Let’s get back to our experiment with equal revenue in control and treatment. As our model doubled the number of orders, it also resulted in an increase in the new buyers that created accounts and subscribed to our email updates. We were selling everyday items that people regularly buy, so some of the new users would come back and order again. In the following months, a significant number of users made repeated purchases and generated recurring revenue. Bingo, we made the right choice!

 

What Would You Do?

 

As a side project, I built a data science interview chatbot and included this case study. Over a thousand people provided their text answers, not biased by a set of pre-defined options, and here’s the distribution of the results:

  1. “You built a product ranking model that is expected to improve the relevance of product catalogues. What would you choose as the primary metric to help you decide if this model is better than the previous one?”
  • 47% of responses include clicks, click-trough-rate and similar metrics
  • 34% orders, conversion rate, revenue, and other sales-related metrics
  • 19% session length, customer satisfaction and other UX metrics
  • 12% ROC AUC, RMSE, precision/recall and other ML performance metrics
  • 8% website visits, customer satisfaction, and other unpopular options

(the total exceeds 100% as some responses mention several metrics from different groups)

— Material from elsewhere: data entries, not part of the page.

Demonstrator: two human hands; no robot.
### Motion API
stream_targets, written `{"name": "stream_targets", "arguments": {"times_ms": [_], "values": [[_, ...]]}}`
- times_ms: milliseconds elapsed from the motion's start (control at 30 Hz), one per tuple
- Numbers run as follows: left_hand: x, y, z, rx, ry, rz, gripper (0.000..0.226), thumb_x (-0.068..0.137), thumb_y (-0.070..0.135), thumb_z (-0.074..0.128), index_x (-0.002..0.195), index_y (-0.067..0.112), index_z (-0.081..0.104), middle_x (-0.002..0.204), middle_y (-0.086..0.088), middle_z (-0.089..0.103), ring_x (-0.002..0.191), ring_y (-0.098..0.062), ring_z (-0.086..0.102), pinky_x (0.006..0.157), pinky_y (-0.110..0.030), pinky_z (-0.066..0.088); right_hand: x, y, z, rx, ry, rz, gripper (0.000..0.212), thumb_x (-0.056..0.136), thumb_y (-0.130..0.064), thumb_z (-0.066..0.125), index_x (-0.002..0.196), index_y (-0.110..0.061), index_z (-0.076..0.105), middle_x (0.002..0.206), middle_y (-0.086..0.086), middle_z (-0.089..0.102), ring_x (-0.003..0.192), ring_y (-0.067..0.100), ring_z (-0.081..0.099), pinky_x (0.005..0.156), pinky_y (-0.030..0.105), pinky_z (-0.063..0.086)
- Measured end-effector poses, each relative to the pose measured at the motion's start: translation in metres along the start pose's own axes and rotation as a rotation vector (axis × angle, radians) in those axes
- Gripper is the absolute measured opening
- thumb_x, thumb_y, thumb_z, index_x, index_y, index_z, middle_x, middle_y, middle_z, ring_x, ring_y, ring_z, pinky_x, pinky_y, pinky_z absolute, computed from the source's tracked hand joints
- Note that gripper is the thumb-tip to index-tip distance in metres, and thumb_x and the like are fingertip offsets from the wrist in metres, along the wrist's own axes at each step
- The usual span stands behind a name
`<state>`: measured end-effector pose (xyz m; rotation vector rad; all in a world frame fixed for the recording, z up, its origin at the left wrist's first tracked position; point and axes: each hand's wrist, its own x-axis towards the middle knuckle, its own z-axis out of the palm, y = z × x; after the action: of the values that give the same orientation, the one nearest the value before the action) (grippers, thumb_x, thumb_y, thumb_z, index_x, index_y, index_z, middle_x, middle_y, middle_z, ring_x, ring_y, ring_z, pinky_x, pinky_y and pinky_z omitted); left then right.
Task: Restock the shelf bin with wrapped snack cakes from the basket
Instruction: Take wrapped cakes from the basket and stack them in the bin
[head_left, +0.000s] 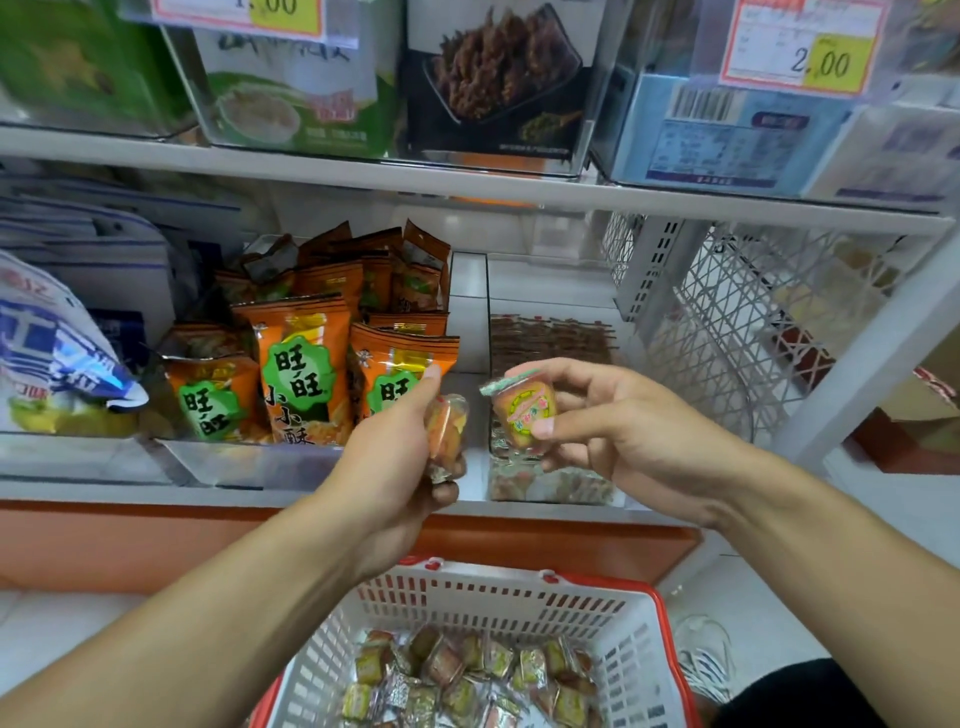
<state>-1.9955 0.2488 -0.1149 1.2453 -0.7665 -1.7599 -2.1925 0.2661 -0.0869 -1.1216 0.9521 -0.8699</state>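
Head view, and both hands are up in front of the shelf, one wrapped cake in each! The left hand (400, 467) curls its fingers around a snack cake (447, 431), wrapper showing past the knuckles. The right hand (613, 426) pinches a second cake (524, 410) between thumb and fingertips, label facing the camera, held just above the clear shelf bin (550, 483). That bin has only a thin layer of cakes at its front, too blurred to count. Left of it, a bin of orange snack bags (301, 374), at least eight showing. Down below, the white basket (519, 597) with its red rim sits between the forearms, roughly two dozen wrapped cakes (467, 680) heaped inside. Above, a white shelf board (467, 187) carries clear boxes and two yellow price tags (826, 62). A white mesh panel (753, 322) closes the right side.
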Motion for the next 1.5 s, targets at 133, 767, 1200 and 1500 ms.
{"name": "stream_targets", "arguments": {"times_ms": [133, 767, 1200, 1500], "values": [[-0.011, -0.001, 0.008, 0.104, -0.268, 0.048, 0.051, 0.077, 0.07, 0.068, 0.095, 0.023, 0.078, 0.073, 0.005, 0.06, 0.055, -0.007, 0.044, 0.042, -0.019, 0.028, 0.001, 0.005, 0.006, -0.135, 0.043, -0.087, 0.038, 0.08, -0.003, 0.077, 0.111, -0.024, 0.074, 0.102, 0.006, 0.074, 0.081, 0.013, 0.067, 0.058, 0.021, 0.05], [-0.006, -0.005, 0.003, -0.155, -0.326, -0.144, 0.053, 0.104, 0.045, 0.045, 0.137, 0.005, 0.056, 0.126, -0.023, 0.07, 0.113, -0.038, 0.07, 0.099, -0.048, 0.056, -0.003, -0.011, -0.021, -0.222, 0.149, -0.171, 0.037, 0.066, -0.015, 0.081, 0.099, -0.015, 0.064, 0.088, 0.008, 0.068, 0.07, 0.016, 0.059, 0.052, 0.023, 0.045], [-0.009, -0.018, 0.019, -0.121, -0.452, -0.094, 0.066, 0.099, 0.056, 0.047, 0.128, 0.0, 0.067, 0.133, -0.029, 0.063, 0.119, -0.038, 0.062, 0.108, -0.047, 0.049, -0.005, -0.005, -0.017, -0.721, -0.032, -0.051, 0.035, 0.078, -0.014, 0.085, 0.109, -0.012, 0.068, 0.098, 0.012, 0.071, 0.084, 0.016, 0.059, 0.087, 0.05, 0.051], [-0.003, -0.037, 0.03, 0.752, -0.199, 0.648, 0.041, 0.092, 0.049, 0.068, 0.13, 0.042, 0.056, 0.133, 0.027, 0.061, 0.125, 0.01, 0.053, 0.103, -0.018, 0.043, 0.033, -0.008, -0.102, -1.062, 0.776, -0.138, 0.036, 0.082, -0.022, 0.08, 0.106, -0.021, 0.053, 0.099, -0.001, 0.068, 0.089, 0.018, 0.066, 0.075, 0.027, 0.052]]}}
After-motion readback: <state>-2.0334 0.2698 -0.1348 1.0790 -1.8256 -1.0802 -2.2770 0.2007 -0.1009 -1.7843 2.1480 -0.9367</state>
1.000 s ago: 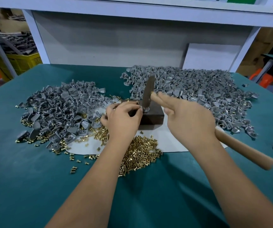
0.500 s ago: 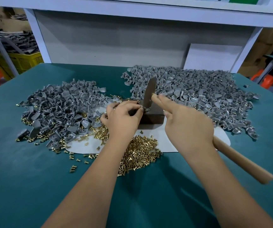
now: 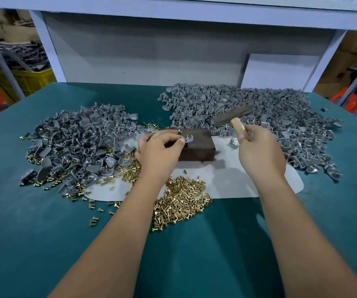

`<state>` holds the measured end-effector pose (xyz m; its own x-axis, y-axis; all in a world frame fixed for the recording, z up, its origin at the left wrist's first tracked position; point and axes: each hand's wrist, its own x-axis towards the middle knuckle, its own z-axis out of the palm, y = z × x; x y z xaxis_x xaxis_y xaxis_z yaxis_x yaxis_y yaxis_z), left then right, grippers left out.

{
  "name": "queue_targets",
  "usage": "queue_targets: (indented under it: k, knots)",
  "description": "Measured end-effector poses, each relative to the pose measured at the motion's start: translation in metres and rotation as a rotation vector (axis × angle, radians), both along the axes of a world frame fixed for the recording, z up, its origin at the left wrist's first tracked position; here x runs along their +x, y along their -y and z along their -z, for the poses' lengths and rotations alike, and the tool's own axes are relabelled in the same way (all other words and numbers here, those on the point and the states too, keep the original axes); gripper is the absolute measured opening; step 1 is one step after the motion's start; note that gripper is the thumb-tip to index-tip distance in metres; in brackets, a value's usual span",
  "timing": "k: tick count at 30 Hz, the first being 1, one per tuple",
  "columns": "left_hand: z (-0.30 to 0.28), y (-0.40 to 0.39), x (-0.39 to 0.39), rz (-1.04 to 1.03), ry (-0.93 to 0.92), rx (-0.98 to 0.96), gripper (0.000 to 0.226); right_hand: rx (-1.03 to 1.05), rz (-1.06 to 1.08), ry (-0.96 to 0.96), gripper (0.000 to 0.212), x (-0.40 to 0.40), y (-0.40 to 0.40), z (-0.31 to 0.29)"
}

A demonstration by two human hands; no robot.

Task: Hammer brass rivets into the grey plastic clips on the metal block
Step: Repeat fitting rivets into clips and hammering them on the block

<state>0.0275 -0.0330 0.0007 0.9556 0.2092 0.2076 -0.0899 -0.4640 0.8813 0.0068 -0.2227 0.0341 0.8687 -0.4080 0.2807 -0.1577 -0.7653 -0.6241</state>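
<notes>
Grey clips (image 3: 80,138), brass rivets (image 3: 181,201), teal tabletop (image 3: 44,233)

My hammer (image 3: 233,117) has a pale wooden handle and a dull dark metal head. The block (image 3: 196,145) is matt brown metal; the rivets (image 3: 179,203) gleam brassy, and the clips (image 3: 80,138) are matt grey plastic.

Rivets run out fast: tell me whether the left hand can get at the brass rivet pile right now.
Probably yes: the brass rivet pile lies uncovered just beside the left forearm, but the left hand is pinching a grey clip on the metal block.
</notes>
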Motion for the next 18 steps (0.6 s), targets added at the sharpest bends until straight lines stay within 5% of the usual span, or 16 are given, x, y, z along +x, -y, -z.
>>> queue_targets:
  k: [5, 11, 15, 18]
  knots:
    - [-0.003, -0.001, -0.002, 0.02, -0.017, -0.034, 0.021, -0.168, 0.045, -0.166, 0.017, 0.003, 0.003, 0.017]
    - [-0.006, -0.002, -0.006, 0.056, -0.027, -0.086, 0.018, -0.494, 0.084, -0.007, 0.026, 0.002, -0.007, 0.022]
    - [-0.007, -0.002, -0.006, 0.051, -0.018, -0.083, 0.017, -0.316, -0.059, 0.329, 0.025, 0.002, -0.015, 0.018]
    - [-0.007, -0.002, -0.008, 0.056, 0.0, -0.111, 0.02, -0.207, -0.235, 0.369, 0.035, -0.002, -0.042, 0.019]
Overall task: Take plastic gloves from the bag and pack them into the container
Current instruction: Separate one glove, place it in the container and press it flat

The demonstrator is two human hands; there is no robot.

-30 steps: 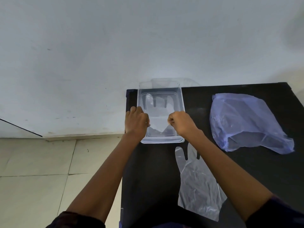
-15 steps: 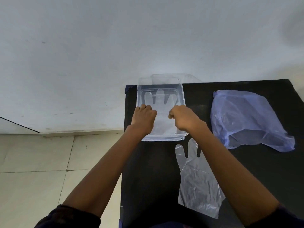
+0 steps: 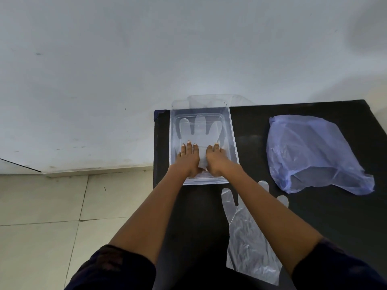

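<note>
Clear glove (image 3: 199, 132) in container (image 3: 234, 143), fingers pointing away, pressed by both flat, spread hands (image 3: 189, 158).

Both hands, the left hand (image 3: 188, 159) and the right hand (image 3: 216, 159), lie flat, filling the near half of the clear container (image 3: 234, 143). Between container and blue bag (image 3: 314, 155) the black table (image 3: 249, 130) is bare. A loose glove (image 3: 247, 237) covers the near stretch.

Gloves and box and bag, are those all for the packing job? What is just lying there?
For the job:
clear container
glove inside it, pressed flat by left hand and right hand
second glove on the table
purple bag

Just lying about:
clear lid behind the container
black table, only a surface
</note>
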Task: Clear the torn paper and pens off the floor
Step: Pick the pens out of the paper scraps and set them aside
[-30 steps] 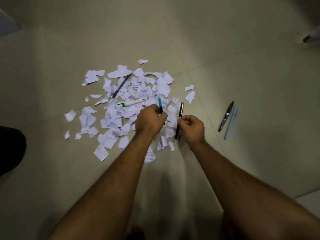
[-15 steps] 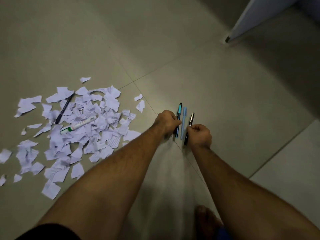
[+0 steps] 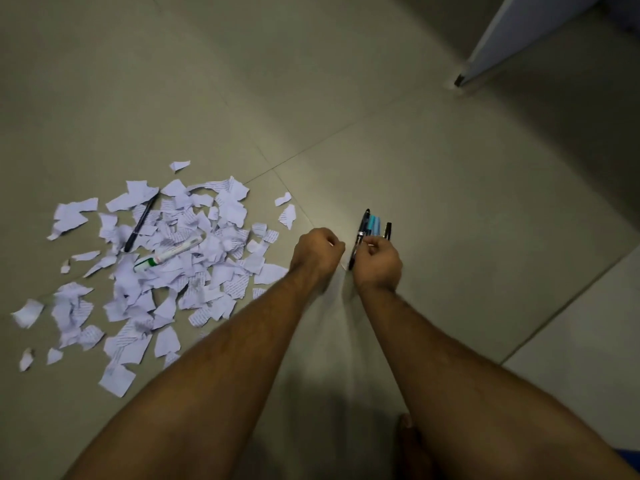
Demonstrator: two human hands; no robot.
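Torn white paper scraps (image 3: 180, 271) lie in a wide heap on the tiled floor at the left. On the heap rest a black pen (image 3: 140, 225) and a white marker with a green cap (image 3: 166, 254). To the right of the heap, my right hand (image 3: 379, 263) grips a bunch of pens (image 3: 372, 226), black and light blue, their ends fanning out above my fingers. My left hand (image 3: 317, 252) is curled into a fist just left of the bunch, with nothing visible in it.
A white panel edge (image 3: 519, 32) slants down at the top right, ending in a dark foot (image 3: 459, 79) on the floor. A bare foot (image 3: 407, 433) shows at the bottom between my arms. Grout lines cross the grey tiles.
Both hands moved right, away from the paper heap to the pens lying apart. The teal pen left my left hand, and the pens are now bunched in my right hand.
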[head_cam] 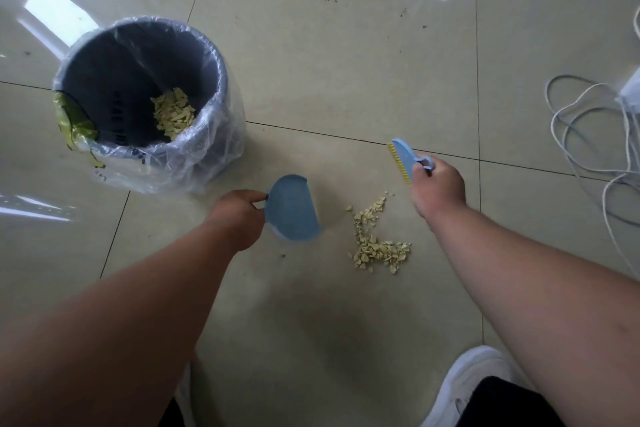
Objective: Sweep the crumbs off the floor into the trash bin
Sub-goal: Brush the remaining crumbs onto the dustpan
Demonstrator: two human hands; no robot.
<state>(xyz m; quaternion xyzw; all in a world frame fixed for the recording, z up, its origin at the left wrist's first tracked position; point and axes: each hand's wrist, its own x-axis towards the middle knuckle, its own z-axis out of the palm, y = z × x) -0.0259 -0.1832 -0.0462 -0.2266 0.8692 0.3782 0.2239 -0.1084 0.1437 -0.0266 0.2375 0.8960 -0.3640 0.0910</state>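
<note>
A pile of pale yellow crumbs (375, 239) lies on the tiled floor (346, 45) between my two hands. My left hand (235, 215) grips the handle of a small blue dustpan (294, 208), held just left of the crumbs with nothing visible in it. My right hand (438, 189) holds a small blue brush (403, 158) with yellow bristles, raised above and to the right of the pile. The grey trash bin (86, 55), lined with a clear plastic bag, stands at the left with a heap of crumbs (173, 113) inside.
A tangle of white cables (588, 135) lies on the floor at the right edge. My white shoe (467, 388) is at the bottom right. A yellow-green strip (72, 121) hangs on the bin's left rim.
</note>
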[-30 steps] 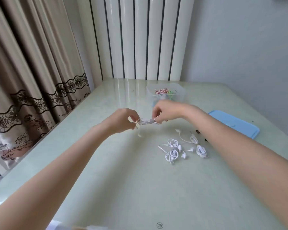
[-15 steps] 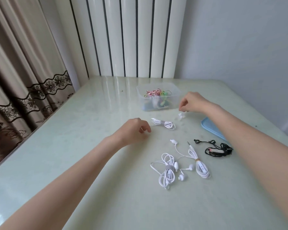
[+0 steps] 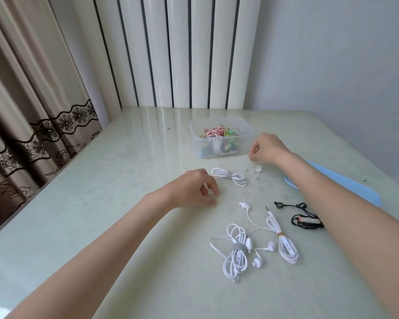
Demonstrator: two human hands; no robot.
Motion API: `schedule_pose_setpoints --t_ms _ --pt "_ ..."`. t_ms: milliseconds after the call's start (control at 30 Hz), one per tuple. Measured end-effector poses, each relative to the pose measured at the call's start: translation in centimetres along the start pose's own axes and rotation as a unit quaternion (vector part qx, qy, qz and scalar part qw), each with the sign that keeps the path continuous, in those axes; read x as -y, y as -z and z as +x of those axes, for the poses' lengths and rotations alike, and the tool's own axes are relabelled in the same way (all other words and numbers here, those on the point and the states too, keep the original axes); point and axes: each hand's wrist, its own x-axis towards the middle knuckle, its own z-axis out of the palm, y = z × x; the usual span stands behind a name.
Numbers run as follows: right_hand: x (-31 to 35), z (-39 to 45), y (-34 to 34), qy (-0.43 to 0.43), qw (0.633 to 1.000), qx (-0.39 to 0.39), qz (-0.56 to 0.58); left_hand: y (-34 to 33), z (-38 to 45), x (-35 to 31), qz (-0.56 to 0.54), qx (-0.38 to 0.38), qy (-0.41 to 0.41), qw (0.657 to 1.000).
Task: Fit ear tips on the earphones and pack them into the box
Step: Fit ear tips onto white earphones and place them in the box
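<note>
Two hands apart: left hand (image 3: 194, 188) loosely curled, apparently empty, just beside the bundled white earphones (image 3: 229, 176) lying crosswise; right hand (image 3: 266, 147) pinching above a clear ear tip (image 3: 258, 168), box (image 3: 220, 140) beyond.

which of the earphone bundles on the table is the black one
The black earphones, lying beside the right forearm, nearest the blue lid. The three other bundles outside the clear box are all white.
</note>
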Motion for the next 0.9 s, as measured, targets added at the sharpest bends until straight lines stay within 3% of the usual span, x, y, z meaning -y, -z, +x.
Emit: schedule_pose_setpoints --t_ms 100,200,300,367,533,700,900 --pt "1.8 -2.1 0.2 0.048 0.985 -0.032 0.165 0.1 0.3 0.6 0.003 -0.041 -0.008 0.999" --pt "3.8 -5.3 -1.1 0.060 0.911 -0.003 0.409 -0.3 1.0 0.3 -0.123 -0.145 -0.006 0.982" --pt "4.8 -6.9 -2.6 0.040 0.846 0.013 0.531 -1.0 1.7 -0.3 -0.280 -0.223 0.024 0.934" --pt "5.2 -7.5 -3.9 0.018 0.821 0.028 0.570 -1.6 1.5 -0.2 -0.329 -0.241 0.035 0.912" --pt "4.9 -7.6 -5.0 0.008 0.775 0.012 0.632 -2.1 1.7 0.3 -0.355 -0.260 0.049 0.896" --pt "4.6 -7.0 -5.5 0.017 0.770 0.015 0.638 -2.1 1.8 1.3 -0.389 -0.286 0.055 0.874" --pt "4.2 -6.6 -5.5 0.039 0.754 0.040 0.655 -2.4 2.6 1.4 -0.396 -0.276 0.043 0.875"
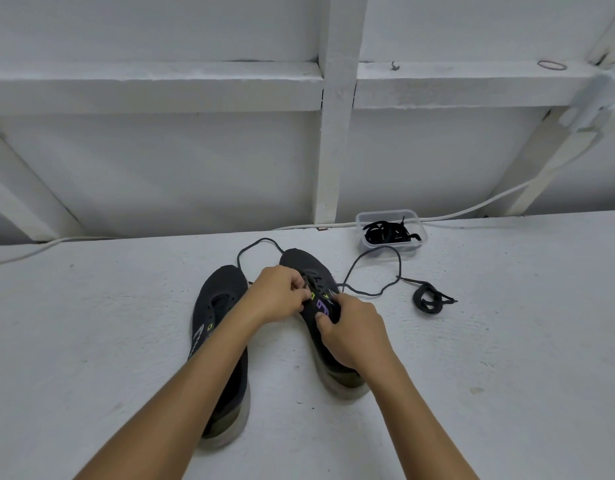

  1. “It turned out the users that saw the new version made twice as many purchases but each order was half the value compared to the control group. What other metrics would you look at to decide which version is better?”
  • 83% revenue, total spend amount and other revenue-related responses (in fact, revenue is equal between two versions)
  • 8% retention, lifetime value, frequency of purchases and other long-term metrics
  • 5% profit, cost of acquisition, operating expenses, return rate and other cost metrics
  • 3% customer satisfaction, NPS, and similar qualitative data points
  • 1% new customers, user acquisition
  1. "Would you make the same decision about the results of this experiment if it wasn’t a clothing store but an online grocery store?"
  • 68% no (because “retention is higher”, “groceries expire and have smaller profitability margin”, etc)
  • 32% yes (because “statistics works everywhere”, “data is objective”, “both are retail”, “the goals are the same”, etc)

 

The Summary

 

In its guide to product metrics, Mixpanel recommends this simple question to test whether you’re dealing with a good indicator: “If we improve this number, will the product’s long-term performance improve?”

We just walked over three different metric types: ML model performance, product metrics, and business metrics. You can evaluate the model performance based on historical data, but it might be too far from the business goals. The business metrics take a longer time to measure, but, at the end of the day, our models are expected to have a positive impact on the bottom line.

A good metric can be tracked and serves as a proxy to long-term business performance. And while it might be hard and time-consuming to track the direct impact on profits, the closer we can get, the better.